*TASK OBJECTIVE*
Restate the whole listing word for word, missing no line.

*DATASET CONTENT*
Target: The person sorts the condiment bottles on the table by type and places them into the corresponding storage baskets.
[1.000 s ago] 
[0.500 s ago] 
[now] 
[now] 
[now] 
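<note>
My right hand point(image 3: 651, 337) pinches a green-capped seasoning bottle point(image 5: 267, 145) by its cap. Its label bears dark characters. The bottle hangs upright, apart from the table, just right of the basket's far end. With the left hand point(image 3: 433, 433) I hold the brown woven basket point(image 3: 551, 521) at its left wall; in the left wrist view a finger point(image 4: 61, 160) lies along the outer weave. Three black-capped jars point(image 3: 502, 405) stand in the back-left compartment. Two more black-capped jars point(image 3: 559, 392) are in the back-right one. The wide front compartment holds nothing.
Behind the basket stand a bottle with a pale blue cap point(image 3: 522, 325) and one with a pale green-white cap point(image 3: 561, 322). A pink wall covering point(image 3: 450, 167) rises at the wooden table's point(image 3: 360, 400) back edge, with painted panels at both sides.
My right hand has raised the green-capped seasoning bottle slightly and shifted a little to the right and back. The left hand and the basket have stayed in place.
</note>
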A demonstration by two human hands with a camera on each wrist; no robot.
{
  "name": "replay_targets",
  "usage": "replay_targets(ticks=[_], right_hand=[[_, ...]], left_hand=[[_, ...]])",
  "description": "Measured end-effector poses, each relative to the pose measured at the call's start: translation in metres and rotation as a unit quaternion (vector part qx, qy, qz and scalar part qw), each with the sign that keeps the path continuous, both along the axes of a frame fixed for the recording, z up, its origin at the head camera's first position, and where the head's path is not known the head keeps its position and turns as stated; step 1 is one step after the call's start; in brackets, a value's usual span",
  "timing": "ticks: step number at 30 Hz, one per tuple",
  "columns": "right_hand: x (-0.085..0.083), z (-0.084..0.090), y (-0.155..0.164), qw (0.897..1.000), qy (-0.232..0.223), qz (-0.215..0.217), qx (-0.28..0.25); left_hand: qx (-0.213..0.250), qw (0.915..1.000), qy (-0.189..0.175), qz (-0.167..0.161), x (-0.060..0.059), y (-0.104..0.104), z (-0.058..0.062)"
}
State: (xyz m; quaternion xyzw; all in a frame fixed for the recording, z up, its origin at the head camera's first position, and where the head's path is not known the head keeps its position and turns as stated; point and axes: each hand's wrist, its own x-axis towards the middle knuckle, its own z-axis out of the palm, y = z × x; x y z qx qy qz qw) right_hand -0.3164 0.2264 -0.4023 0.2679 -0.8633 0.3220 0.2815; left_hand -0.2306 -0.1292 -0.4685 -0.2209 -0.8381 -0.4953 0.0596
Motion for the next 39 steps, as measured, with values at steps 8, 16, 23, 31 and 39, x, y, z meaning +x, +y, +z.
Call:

*SOLUTION TO THE PROBLEM*
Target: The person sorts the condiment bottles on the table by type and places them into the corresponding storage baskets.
[1.000 s ago] 
[0.500 s ago] 
[now] 
[now] 
[now] 
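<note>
My right hand point(image 3: 651, 337) pinches a green-capped seasoning bottle point(image 5: 267, 145) by its cap. Its label bears dark characters. The bottle hangs upright, apart from the table, just right of the basket's far end. With the left hand point(image 3: 433, 433) I hold the brown woven basket point(image 3: 551, 521) at its left wall; in the left wrist view a finger point(image 4: 61, 160) lies along the outer weave. Three black-capped jars point(image 3: 502, 405) stand in the back-left compartment. Two more black-capped jars point(image 3: 559, 392) are in the back-right one. The wide front compartment holds nothing.
Behind the basket stand a bottle with a pale blue cap point(image 3: 522, 325) and one with a pale green-white cap point(image 3: 561, 322). A pink wall covering point(image 3: 450, 167) rises at the wooden table's point(image 3: 360, 400) back edge, with painted panels at both sides.
My right hand has raised the green-capped seasoning bottle slightly and shifted a little to the right and back. The left hand and the basket have stayed in place.
</note>
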A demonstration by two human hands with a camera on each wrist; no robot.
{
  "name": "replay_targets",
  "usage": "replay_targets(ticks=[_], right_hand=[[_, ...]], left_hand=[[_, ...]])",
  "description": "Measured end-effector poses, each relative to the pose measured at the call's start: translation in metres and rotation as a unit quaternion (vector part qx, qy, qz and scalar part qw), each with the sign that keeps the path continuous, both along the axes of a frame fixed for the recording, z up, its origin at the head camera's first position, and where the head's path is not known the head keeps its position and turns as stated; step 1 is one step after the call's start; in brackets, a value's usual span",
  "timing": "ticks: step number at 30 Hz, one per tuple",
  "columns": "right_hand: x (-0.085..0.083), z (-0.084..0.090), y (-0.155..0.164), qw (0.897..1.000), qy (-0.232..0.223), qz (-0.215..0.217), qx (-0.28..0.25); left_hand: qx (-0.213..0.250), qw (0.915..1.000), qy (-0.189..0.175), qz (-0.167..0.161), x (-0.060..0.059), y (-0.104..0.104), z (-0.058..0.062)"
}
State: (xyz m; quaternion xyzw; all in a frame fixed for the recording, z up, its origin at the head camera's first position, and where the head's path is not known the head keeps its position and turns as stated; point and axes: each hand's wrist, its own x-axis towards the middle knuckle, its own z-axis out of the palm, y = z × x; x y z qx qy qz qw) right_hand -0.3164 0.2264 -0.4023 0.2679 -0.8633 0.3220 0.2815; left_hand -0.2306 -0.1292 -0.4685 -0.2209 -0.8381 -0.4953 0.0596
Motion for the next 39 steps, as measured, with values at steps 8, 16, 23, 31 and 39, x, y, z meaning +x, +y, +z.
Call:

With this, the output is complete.